■ Exercise brief: Your answer is the lines below, exactly, from the one that contains "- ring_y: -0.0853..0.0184" through the one that contains "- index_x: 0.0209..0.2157", both included.

■ Data below:
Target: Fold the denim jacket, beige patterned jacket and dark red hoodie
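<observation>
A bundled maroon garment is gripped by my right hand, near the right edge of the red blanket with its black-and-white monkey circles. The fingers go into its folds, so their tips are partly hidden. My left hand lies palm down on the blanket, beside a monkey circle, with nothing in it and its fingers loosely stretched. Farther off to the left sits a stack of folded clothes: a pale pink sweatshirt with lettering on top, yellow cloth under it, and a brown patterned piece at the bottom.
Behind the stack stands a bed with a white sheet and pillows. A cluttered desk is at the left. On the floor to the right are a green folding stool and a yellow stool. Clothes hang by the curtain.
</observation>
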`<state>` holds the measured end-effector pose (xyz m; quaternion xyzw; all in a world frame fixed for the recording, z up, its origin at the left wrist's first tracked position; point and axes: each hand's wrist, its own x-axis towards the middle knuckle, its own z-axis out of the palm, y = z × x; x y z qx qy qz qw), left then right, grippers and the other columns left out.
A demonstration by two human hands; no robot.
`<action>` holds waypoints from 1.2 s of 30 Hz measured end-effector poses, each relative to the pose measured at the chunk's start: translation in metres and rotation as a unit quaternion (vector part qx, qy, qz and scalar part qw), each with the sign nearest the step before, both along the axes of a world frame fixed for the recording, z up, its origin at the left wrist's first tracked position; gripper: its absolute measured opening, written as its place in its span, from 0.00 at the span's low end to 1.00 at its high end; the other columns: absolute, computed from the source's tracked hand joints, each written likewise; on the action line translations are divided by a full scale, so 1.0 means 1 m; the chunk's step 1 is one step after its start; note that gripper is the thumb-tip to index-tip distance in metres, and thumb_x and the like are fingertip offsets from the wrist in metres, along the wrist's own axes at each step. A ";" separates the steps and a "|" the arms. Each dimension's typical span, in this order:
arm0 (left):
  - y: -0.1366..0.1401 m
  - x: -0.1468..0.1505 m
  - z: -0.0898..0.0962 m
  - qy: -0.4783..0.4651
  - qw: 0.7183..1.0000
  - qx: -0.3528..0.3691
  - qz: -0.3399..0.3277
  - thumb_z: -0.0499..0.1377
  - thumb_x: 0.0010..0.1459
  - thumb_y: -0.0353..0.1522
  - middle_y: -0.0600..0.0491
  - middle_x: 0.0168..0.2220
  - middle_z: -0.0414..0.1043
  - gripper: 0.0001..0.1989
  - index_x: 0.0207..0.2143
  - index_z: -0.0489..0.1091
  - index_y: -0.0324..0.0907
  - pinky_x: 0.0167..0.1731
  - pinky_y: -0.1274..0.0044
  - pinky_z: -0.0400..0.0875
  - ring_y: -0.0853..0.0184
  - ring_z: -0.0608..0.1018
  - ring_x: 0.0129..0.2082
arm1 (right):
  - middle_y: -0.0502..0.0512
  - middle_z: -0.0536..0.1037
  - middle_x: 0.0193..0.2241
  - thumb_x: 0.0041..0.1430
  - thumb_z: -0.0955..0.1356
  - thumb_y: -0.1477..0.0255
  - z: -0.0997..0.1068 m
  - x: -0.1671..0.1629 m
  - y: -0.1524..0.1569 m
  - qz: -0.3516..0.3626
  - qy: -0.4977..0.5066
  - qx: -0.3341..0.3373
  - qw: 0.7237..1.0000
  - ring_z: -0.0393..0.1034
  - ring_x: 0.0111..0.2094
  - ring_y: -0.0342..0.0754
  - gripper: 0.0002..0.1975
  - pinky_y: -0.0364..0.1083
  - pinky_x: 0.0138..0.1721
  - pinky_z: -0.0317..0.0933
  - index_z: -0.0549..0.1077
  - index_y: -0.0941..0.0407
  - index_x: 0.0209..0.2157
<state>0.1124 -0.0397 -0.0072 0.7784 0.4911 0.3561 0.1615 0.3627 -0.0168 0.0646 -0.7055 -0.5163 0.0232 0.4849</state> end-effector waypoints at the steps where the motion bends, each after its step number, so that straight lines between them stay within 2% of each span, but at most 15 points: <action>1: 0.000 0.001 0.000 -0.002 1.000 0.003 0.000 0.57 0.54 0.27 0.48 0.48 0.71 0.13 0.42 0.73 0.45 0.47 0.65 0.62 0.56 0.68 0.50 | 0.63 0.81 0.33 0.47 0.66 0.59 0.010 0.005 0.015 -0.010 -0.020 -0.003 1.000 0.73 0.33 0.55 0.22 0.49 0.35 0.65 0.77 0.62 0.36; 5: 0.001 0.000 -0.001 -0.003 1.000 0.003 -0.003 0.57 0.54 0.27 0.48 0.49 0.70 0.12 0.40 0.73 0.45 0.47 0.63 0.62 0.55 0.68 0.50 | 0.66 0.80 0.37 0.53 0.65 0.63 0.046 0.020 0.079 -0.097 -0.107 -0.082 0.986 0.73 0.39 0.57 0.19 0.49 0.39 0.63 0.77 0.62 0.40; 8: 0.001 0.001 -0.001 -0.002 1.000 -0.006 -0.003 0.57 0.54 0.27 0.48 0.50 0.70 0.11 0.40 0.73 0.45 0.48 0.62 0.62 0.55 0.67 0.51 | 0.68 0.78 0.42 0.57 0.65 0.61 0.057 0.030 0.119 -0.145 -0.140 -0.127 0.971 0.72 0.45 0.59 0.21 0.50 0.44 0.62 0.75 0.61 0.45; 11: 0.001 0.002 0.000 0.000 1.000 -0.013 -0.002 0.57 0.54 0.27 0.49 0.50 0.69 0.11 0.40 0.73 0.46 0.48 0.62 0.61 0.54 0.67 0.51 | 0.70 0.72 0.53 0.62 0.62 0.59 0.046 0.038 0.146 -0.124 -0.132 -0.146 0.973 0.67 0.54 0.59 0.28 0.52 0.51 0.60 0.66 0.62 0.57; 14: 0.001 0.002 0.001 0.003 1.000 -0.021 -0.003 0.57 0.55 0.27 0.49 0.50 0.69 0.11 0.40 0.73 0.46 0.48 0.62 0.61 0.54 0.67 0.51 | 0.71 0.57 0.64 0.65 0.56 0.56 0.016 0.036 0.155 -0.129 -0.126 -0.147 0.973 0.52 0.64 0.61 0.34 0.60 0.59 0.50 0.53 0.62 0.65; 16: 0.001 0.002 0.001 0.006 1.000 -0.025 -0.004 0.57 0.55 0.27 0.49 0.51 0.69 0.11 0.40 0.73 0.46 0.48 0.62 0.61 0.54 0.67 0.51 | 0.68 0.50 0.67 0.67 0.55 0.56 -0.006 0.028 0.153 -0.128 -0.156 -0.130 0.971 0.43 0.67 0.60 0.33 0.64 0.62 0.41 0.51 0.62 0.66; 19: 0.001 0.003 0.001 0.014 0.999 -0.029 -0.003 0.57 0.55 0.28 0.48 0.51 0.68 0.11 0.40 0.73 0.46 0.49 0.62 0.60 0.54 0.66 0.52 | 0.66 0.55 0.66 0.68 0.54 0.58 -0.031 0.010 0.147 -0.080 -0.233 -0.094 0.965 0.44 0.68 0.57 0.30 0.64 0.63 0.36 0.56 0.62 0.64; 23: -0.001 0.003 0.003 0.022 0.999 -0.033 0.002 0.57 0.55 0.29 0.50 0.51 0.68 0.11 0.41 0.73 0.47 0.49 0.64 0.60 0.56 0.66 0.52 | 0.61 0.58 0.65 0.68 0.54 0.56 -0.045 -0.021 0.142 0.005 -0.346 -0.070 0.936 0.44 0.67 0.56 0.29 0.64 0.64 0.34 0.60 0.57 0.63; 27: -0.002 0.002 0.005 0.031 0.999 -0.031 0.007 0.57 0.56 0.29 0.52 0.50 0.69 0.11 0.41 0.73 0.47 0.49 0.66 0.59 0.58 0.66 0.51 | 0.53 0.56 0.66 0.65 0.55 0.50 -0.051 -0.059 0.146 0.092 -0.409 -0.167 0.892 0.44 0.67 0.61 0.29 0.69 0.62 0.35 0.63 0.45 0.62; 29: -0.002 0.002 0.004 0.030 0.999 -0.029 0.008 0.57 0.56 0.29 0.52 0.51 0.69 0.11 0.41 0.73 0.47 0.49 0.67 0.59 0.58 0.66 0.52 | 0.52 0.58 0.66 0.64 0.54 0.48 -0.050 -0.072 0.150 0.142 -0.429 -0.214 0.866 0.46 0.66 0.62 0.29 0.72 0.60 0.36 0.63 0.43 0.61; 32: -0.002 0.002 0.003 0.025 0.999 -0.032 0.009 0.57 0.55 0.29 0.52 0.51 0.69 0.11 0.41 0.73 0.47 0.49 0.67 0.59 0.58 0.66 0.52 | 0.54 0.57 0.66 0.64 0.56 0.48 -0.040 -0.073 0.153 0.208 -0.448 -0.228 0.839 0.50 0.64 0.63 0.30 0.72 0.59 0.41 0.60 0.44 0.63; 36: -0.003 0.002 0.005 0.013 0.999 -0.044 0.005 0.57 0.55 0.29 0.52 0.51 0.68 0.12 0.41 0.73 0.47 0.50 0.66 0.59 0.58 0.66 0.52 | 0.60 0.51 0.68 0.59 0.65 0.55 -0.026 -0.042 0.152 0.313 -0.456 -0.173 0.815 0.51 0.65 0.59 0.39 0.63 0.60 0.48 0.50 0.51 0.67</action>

■ Output for this exercise:
  - ring_y: -0.0853..0.0184
  - ring_z: -0.0608..0.1018
  - ring_x: 0.0129..0.2082
arm1 (right):
  - middle_y: -0.0502..0.0512
  - middle_z: -0.0536..0.1037
  - middle_x: 0.0193..0.2241
  - thumb_x: 0.0041..0.1430
  - thumb_z: -0.0955..0.1356
  - thumb_y: -0.1477..0.0255
  - z: -0.0997..0.1068 m
  - x: -0.1671..0.1629 m
  - y: -0.1524..0.1569 m
  - qz: -0.3516..0.3626
  - qy: -0.4977..0.5066
  - qx: -0.3341..0.3373
  - qw: 0.7237..1.0000
  - ring_z: -0.0393..0.1034
  - ring_x: 0.0111..0.2094
  - ring_y: -0.0342..0.0754
  - gripper: 0.0002..0.1975
  - pinky_y: -0.0364..0.1083
  - pinky_x: 0.0138..0.1721
  - pinky_z: -0.0317..0.0933
  - index_z: -0.0549..0.1077
  - index_y: -0.0941..0.0407
  - index_x: 0.0209..0.2157

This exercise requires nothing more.